Φ — Vectorised aggregate kernels¶

Goal: push the hot loops of FusedAggregateExec (from [[PHASE_SIGMA_G_GENERIC_FUSED_AGGREGATE]]) down to type × agg-op kernels parameterised at compile time, using the same NEON / AVX-512 specialisation discipline that ematix-parquet already uses for decode.

Why this is its own phase: Σ.G dispatches shapes to a single operator. The operator's body is still mostly type-erased Arrow kernels — a SUM over i64 uses arrow-arith::aggregate::sum, which is good but not SIMD-fused with the upstream filter/group. Φ collapses the filter → group → accumulate path into hand-vectorised kernels per (type, op) combo, the way ematix-parquet already does decode + predicate fusion.

Non-goal: match Photon's full breadth (thousands of kernels). Φ targets the 6-8 most-common type × op combos that cover ≥80% of real-world aggregates, plus a stub for falling back to Arrow kernels for the long tail.

What the kernel matrix actually looks like¶

Compile-time-specialised hot loops parameterised by:

Axis	Values
Input type	`i32`, `i64`, `f64`, `Decimal128`, `Date32`, `Dictionary<UInt32, Utf8>`
Agg op	`SUM`, `COUNT`, `COUNT(DISTINCT)`, `MIN/MAX`, `AVG`, `conditional COUNT (CASE WHEN)`
Group cardinality	0 (no group), small (≤256), medium (≤64K), large (hash)
Filter	none, dense bitmap, sparse selection vector

Full Cartesian = 6 × 6 × 4 × 3 = ~430. Photon ships them all.
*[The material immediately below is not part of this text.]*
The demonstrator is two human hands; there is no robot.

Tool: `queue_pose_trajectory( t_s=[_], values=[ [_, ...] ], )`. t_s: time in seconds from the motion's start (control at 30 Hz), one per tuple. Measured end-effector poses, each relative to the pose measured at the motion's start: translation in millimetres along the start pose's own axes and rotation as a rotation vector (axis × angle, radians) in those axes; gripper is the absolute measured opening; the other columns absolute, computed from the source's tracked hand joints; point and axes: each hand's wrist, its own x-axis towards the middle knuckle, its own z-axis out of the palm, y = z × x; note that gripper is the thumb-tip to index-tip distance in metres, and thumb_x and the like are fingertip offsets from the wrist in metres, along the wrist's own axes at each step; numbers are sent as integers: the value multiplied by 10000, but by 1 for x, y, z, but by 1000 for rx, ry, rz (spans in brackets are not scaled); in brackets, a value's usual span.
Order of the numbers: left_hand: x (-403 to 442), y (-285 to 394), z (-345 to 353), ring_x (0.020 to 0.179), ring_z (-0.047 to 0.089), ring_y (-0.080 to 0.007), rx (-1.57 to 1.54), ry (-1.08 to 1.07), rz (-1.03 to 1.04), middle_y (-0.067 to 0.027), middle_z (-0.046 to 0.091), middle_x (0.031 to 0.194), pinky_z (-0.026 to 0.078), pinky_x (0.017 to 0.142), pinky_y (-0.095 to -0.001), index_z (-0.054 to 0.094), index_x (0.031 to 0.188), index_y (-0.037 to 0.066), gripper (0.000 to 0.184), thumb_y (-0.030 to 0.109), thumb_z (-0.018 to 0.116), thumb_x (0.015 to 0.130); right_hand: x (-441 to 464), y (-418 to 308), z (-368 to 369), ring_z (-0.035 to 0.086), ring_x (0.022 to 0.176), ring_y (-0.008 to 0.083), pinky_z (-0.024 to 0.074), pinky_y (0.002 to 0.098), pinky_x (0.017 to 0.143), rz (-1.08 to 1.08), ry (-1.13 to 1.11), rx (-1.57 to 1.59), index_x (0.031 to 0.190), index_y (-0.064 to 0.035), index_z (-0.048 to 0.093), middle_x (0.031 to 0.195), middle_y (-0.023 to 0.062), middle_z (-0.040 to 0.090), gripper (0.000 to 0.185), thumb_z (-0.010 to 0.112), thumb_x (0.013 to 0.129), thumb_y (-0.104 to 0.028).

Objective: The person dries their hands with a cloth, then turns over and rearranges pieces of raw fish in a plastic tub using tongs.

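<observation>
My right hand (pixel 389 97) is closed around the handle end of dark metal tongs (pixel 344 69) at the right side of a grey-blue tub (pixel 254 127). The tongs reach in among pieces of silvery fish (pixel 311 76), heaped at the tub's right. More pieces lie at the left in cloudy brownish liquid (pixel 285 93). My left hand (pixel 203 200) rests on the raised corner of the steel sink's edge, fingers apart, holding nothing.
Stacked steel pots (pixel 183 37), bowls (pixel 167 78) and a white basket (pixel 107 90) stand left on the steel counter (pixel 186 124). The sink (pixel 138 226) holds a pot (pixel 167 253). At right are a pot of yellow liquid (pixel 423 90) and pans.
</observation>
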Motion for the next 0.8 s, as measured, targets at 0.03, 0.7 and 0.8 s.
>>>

We ship the 30-40 that appear in our hand-coded shapes + are common in real workloads — let cargo monomorphise the rest from a generic baseline.

The 30-40 priority set (informed by the SF=1 BENCHMARKS.md from the 2026-05-17 campaign):

[i64, f64] × [SUM, COUNT, conditional COUNT] × [small group, medium group]
                                              × [dense bitmap filter, no filter]
+ [Dictionary<UInt32, Utf8>] × [COUNT] × [small group, medium group] × any filter

Covers Q1 (SUM/COUNT over 4-group lineitem), Q3 (SUM over orders+customer), Q5 (SUM over 6-way join with region group), Q6 (SUM(disc*price) lineitem), Q12 (conditional COUNT lineitem), Q14 (conditional SUM lineitem).

Where the kernels live¶

New crate: crates/ematix-flow-kernels/

crates/ematix-flow-kernels/
├── Cargo.toml          # workspace dep, no_std-compatible
├── src/
│   ├── lib.rs           # public API
│   ├── sum.rs           # SUM kernels per type × group × filter
│   ├── count.rs         # COUNT + conditional COUNT
│   ├── minmax.rs        # MIN/MAX
│   ├── dict_count.rs    # Dictionary group-key COUNT
│   ├── arch/
│   │   ├── neon.rs       # AArch64 NEON (M-series local dev)
│   │   ├── avx2.rs       # x86_64 baseline (CI + most cloud)
│   │   └── avx512.rs     # x86_64 Sapphire Rapids+ (the c7i target)
│   └── runtime_dispatch.rs  # std::is_x86_feature_detected!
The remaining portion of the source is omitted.